Leukocyte Disorder Flashcards
Leukocyte Disorder Type- Too Few
Leukopenia - Neutropenia (most common cause)/
Agranulocytosis (baso/eosino/neutrophils)
-Etiology -
-decreased production or activity
due to aplastic anemia or drugs,
-decreased survival due to infectious processes, immune or splenic destruction
-acquired clinical states.
Leukocyte Disorder Types- Too Many
Leukocytosis
Lymphocytosis
Lymphoid Neoplasms and leukemias (many)
Too many - Leukocytosis
Etiology - Increased cell activity Release fro bone marrow Demargination from vessel walls Reactive inflammatory states. *Cytokines stimulates release of WBCs from bone marrow. Macrophages circulate into tissue and when activated, they're stimulated to divide.
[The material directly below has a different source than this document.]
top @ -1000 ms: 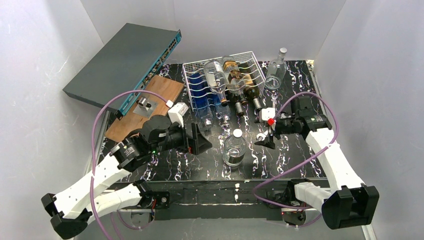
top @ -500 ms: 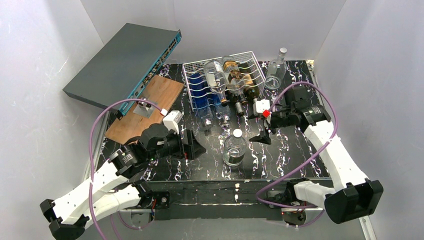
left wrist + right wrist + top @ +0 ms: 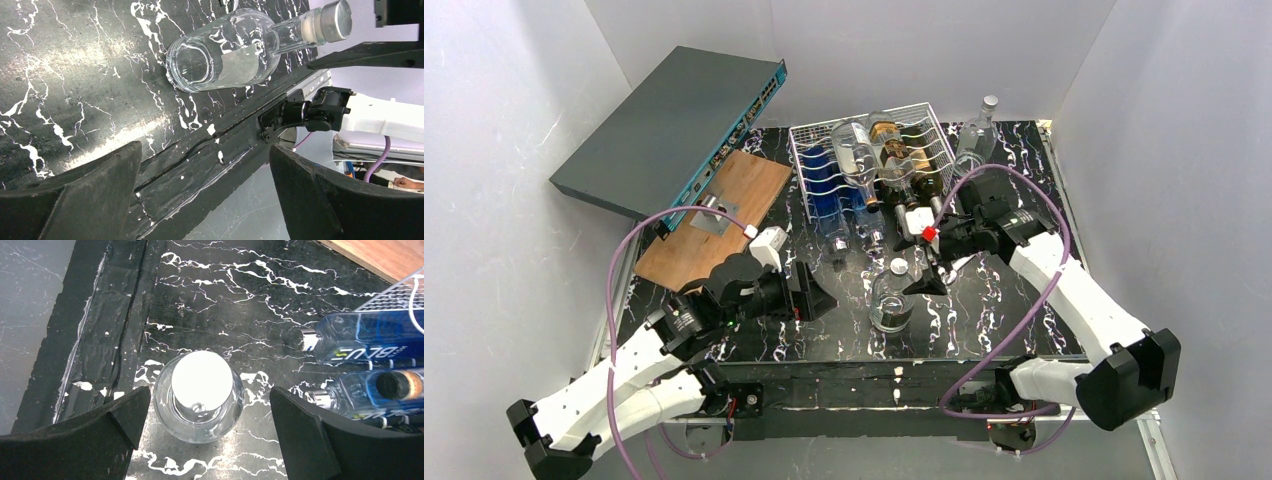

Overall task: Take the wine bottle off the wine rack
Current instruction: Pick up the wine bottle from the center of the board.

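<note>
The white wire wine rack (image 3: 807,140) stands at the back of the table. In it lie dark wine bottles (image 3: 902,160), a clear bottle (image 3: 856,158) and blue bottles (image 3: 826,190), necks toward me. My right gripper (image 3: 934,272) hangs open just in front of the rack, above and beside a standing clear bottle (image 3: 892,298). In the right wrist view that white-capped bottle (image 3: 201,395) sits ahead of the open right gripper (image 3: 207,440), with the blue bottles (image 3: 370,340) at right. My left gripper (image 3: 822,293) is open and empty, left of the clear bottle (image 3: 235,50).
A grey network switch (image 3: 674,125) leans at the back left over a wooden board (image 3: 724,205). Another clear bottle (image 3: 976,140) stands right of the rack. The table's front edge (image 3: 210,160) runs under the left gripper (image 3: 205,195). White walls close in all sides.
The right gripper has swung left, from the table's right side to just in front of the rack by the standing clear bottle. The left arm has drawn back a little toward the near left.
</note>
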`<state>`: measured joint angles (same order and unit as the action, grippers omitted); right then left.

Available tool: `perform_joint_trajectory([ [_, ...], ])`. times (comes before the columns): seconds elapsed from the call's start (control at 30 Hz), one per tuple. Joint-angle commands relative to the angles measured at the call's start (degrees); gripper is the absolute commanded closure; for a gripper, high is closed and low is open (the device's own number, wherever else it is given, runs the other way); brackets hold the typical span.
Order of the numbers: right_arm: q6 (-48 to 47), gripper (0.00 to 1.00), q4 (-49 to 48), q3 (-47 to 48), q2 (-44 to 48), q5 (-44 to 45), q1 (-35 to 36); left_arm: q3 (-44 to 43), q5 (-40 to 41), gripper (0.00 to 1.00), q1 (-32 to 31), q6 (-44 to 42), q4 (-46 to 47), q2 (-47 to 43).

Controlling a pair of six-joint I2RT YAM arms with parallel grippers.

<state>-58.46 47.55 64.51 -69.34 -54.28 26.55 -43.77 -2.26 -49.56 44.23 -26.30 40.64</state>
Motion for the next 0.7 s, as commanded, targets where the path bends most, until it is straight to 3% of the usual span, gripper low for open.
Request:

Too many - Lymphocytosis - Infectious Mono
Etiology - Epstein Barr infection of B-cells
Patho - Infected B cells secrete antibodies (heterophil antibodies diagnostic for mono - spot test_
-Antibodies produced against EBV (memory B cells for life)
-Tc and K control EBV.Tc particular to EBV called atypical lymphocytes and diagnostic of mono.
Too Many - Lymphocytosis - Infectious Mono - clinical manifestation
- Leukocytosis with atypical lymphocytes
- Lymphadenopathy
- Splenomegaly
- Infection by EBV risk for autoimmune disease and neoplasm
Too Many - Lymphoid Neoplasms & Leukemias - General info
Derived from neoplastic proliferation of B, T, or NK lymphocytes.
- most are of B cell origin
- WHO classifies on cell origin, differentiation, clinical features, and genotype.
- Myeloid Neoplasms arise from hematopoietic stem cells
- Leukemia tumors involve bone marrow.
- Clinical manifestations are similar as they can spill into each other.
Lymphoid neoplasms and leukemias - General Characteristics (know)
-Uncontrolled proliferation of a single progenitor cell (gene mutation to one cell proliferates and accumulates).
-Decreased production and function of normal hematopoietic cells.
-Acute lymphomas and leukemias-
undiff or immature cells
(blast cell from myeloid or lymphoid lines, cells not functional, differentiation blocked).
-Chronic lymphomas and leukemias-
cell differentiated, mature but do not functional normally.
Lecture info on lymphoid neo & leukemias
Leukemia
Lymphoid Neoplasms - general clinical manifestation (know)
- Spleno and Hepatomegaly & lymphadenopathy
- Lymphedema
- Constitutional symptoms (B symptoms)
- Fatigue, fever, night sweats, wt loss.
- Increased metabolic active cells and cytokine release (action of IL-1 & TNFa). - Susceptible to infection and immune disorder (no tolerance to self antigen, lymphocytes dysfunctional).
Lecture on clinical manifestation Lymphoid Neoplasms
- TNFa and IL 1 lead to systemic symptoms (B symptoms).
- When immune systems activated (B & T cells), it activates inflammatory system (IL1 an TNFa).
- Proliferation decreases production and prolix of T & B cells leading to infection susceptibility.
Luekemias - general clinical manifestation (know)
- elevated WBC 15-150K - spills into blood leading to elevated WBC
- Neutropenia (stem cell suppression)
- Anemia
- Thrombocytopenia
- Bone pain (due to marrow pressure)
- Spleno/hepatomegaly & lymphadenopathy
- B symptoms or constitutional - (fever, wt loss, night sweats, fatigue).
- Cytokines/TNF can decrease production of erythropoietin.
Lymphoid Neoplasm - Hodgkins Lymphoma
- Arises from germinal cancer B cells
- Epi - one for common in young adults, another form common >50.
- Etiology - preceding infection (mostly EBV), immunodeficiency
- Patho - Mutant B cell in single node and spreads (initial involvements typically above diaphragm).
- Spreads to spleen, liver, bone marrow.
- Extranodal involvement uncommon.
Lymphoid Neoplasm - Hodgkins Lymphoma - clinical manifestation
In addition to General manifestations:
- Reed-Sternberg giant cells (seen in background of non-neoplastic inflam. cells).
- Painless, enlarged nodes
- Staged I-IV (stage I-II 90% survival, III-IV 60-70%
Lymphoid Neoplasm - Non-Hodgkins Lymphoma
- Tumor composed of neoplastic lymphoid cells (occur 3X > Hodgkins).
- Epi - Age >50, men>women (6-8%)
- Etiology - HIV/AIDS, EBV, Hep C, immunosuppression, herbicides/chemicals
Lymphoid Neoplasm - Non-Hodgkins
- Patho - T or B cell gene mutation during develop or differentiation.
- Dx and classif. require test to determine lineage and maturity.
- Manifestations of disease dependent on which T or B cell gene affected.
- Widely disseminated by diagnosis time.